Exercise objective:
Please repeat every line below exactly, from the first to the last.

Data section:
= = = =

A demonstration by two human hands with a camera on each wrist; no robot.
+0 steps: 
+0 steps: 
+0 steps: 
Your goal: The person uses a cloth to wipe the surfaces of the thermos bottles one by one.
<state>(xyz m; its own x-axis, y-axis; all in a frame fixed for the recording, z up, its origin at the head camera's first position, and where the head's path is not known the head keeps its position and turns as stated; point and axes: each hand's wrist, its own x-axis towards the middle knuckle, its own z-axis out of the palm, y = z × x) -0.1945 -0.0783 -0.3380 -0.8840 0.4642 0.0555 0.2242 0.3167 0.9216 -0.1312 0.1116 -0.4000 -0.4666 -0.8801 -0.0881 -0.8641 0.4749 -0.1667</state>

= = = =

Task response:
A demonstration by two human hands with a camera on each wrist; no robot.
+0 steps: 
+0 steps: 
+0 steps: 
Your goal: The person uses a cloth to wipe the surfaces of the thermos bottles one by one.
<state>(xyz m; its own x-axis, y-axis; all in a frame fixed for the recording, z up, its origin at the head camera's first position, and where the head's path is not known the head keeps its position and turns as stated; point and axes: each hand's wrist, its own x-axis towards the middle knuckle, its own z-axis out of the palm, y = z × x) -0.1945 -0.0783 -0.3380 -0.8840 0.4642 0.0555 0.2242 0.3167 0.9216 -0.1312 0.1116 -0.4000 -0.4666 -0.8801 -0.0881 -0.8641 0.4749 -0.1667</state>

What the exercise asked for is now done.